A line qualifies if it holds the string "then". Copy every qualifying line from the records.

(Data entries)
[Start of section]
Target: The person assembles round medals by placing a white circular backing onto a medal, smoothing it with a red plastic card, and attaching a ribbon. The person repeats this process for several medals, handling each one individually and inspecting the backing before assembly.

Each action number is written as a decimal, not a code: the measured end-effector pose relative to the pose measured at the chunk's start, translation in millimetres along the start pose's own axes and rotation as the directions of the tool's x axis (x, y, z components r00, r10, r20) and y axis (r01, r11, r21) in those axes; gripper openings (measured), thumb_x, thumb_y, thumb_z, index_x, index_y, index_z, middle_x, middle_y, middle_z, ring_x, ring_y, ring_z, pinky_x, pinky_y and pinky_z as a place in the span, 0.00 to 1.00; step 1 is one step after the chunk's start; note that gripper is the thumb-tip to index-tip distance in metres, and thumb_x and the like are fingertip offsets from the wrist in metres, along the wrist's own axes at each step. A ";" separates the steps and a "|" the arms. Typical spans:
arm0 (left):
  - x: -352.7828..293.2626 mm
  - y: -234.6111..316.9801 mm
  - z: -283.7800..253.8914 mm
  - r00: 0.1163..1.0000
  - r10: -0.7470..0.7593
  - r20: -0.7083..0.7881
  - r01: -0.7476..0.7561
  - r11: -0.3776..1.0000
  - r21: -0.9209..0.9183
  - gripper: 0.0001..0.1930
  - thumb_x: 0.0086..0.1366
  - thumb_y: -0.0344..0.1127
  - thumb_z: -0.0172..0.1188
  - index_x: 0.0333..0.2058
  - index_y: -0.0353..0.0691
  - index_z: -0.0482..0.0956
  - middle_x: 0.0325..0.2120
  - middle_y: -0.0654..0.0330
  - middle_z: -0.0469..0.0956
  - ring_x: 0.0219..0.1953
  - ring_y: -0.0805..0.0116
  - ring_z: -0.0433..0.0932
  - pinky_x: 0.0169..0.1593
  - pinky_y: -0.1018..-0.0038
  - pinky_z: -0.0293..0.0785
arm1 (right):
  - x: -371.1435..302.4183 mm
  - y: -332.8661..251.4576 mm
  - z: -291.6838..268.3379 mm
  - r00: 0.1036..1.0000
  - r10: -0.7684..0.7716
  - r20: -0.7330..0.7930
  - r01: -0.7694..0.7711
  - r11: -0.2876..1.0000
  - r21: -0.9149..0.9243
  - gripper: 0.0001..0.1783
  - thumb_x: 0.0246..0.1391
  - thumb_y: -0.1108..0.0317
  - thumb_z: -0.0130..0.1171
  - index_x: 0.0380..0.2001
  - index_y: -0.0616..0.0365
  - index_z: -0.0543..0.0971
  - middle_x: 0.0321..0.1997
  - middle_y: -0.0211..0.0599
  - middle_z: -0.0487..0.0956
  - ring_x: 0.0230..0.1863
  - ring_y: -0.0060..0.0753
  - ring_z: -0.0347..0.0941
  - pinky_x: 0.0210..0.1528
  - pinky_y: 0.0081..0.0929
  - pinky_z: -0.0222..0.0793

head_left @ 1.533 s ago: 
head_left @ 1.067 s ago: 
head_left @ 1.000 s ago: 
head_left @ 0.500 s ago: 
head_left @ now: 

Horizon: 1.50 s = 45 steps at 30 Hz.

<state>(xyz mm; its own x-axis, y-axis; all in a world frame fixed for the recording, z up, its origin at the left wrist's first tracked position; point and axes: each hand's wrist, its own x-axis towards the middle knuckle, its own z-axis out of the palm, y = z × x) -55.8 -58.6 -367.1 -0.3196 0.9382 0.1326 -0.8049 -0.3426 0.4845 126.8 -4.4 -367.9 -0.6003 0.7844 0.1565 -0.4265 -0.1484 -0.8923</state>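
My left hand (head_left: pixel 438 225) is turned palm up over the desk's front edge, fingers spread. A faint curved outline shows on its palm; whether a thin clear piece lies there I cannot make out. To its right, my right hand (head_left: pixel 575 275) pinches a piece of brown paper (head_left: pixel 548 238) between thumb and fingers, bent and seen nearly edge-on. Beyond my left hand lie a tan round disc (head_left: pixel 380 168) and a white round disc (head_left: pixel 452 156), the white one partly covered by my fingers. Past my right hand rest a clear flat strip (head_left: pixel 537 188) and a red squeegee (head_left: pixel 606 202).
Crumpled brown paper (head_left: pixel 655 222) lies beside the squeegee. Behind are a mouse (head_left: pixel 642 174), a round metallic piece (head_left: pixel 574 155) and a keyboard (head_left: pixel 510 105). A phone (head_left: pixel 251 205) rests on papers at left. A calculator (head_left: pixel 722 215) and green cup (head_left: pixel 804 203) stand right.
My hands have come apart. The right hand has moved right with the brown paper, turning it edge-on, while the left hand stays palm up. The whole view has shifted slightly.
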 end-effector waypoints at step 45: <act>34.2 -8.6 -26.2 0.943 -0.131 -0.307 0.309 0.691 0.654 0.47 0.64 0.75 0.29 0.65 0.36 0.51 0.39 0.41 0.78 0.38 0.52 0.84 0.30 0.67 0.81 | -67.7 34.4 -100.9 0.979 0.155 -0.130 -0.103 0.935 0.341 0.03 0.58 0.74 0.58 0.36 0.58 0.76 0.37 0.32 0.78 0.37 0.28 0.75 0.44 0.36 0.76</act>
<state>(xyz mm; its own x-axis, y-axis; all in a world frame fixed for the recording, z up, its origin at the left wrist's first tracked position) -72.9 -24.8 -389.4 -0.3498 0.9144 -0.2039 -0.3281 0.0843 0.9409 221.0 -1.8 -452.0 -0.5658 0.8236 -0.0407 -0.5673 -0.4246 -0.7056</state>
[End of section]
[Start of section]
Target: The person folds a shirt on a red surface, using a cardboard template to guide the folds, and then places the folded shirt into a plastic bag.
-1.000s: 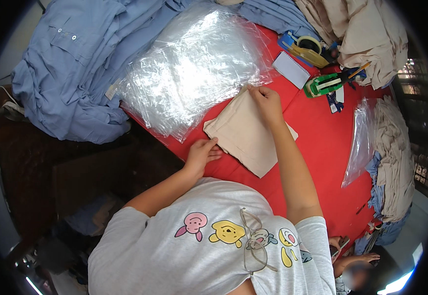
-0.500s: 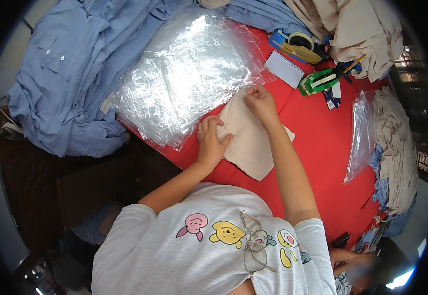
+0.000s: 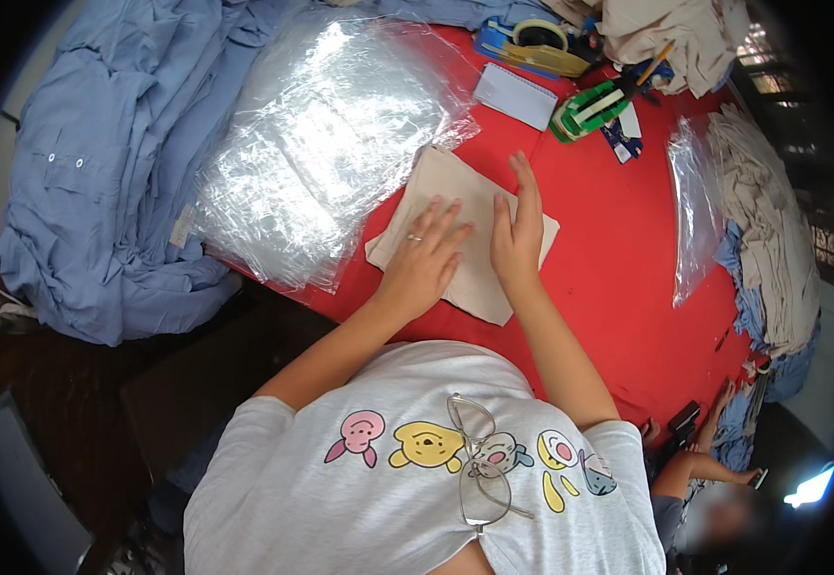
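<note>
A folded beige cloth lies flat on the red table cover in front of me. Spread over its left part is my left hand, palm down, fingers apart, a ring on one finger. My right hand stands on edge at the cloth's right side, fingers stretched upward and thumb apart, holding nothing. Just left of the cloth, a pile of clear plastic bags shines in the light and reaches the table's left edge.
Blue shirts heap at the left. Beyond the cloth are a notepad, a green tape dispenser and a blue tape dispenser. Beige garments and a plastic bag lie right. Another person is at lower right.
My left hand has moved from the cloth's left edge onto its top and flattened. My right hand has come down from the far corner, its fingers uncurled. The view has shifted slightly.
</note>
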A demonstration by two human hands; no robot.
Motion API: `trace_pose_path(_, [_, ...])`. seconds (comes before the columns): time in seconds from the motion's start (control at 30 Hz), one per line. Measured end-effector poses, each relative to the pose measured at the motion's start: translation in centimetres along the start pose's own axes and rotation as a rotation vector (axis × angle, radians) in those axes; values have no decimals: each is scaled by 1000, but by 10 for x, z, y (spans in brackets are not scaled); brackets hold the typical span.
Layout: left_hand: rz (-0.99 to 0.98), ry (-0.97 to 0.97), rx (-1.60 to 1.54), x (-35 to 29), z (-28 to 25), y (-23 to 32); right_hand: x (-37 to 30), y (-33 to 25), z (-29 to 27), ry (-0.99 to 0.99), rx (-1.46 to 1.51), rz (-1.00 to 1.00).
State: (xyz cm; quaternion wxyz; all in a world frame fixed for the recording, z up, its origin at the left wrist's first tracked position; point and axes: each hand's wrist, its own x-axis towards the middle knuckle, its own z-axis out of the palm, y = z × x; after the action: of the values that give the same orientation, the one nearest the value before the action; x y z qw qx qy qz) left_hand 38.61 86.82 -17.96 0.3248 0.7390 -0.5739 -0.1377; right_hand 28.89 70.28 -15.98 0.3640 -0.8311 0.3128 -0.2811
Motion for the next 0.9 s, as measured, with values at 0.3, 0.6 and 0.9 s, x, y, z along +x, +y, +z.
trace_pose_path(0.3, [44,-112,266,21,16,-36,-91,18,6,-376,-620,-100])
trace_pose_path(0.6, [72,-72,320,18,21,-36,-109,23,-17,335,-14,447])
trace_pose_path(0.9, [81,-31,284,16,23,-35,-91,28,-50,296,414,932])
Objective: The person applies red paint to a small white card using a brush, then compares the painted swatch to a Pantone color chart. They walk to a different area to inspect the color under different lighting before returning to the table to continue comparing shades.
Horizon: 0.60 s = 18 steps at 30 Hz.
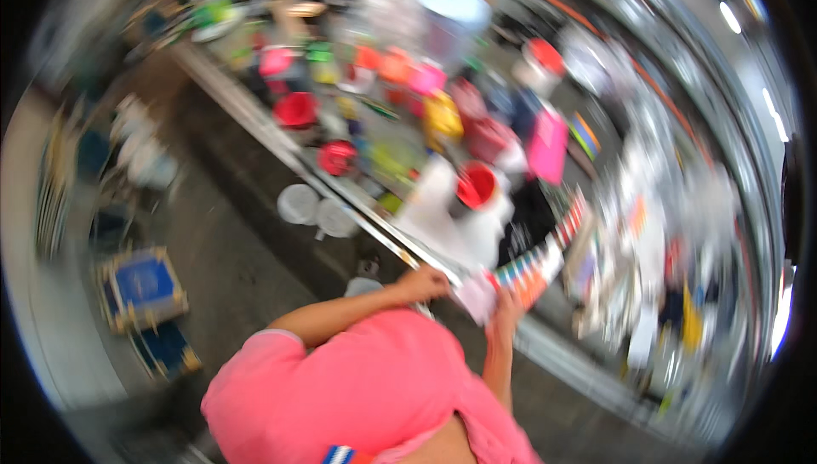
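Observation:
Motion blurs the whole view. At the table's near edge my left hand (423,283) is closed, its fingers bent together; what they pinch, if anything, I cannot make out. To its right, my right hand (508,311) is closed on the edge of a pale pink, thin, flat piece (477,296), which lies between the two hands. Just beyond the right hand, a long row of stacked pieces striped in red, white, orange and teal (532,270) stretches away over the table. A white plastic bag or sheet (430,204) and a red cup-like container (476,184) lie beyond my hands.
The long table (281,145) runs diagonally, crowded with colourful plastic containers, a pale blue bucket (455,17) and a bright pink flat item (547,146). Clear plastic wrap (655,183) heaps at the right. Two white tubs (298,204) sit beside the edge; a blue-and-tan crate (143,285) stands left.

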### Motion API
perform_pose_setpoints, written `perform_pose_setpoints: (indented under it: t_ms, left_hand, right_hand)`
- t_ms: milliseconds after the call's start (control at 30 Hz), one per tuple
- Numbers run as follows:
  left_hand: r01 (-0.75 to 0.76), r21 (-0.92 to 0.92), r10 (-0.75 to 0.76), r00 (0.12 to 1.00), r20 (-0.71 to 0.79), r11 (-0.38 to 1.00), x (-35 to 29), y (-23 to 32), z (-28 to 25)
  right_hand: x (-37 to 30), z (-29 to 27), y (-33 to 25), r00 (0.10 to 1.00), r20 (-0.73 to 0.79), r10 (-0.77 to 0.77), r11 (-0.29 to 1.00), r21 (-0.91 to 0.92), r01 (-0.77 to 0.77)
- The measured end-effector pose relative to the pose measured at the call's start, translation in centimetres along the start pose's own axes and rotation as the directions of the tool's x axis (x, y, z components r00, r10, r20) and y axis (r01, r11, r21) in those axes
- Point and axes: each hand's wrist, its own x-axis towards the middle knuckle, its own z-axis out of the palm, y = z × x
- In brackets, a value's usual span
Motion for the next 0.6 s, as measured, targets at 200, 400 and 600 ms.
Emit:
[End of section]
◆ **RESULT OF THIS TASK**:
Target: The person folds a shirt on a red surface, using a cardboard template to guide the folds, and then places the folded shirt into a plastic bag.
Objective: The person applies red paint to a small white card using a brush, then compares the painted swatch to a Pantone color chart. They walk to a different area to inspect the color under different lighting before returning to the table to continue comparing shades.

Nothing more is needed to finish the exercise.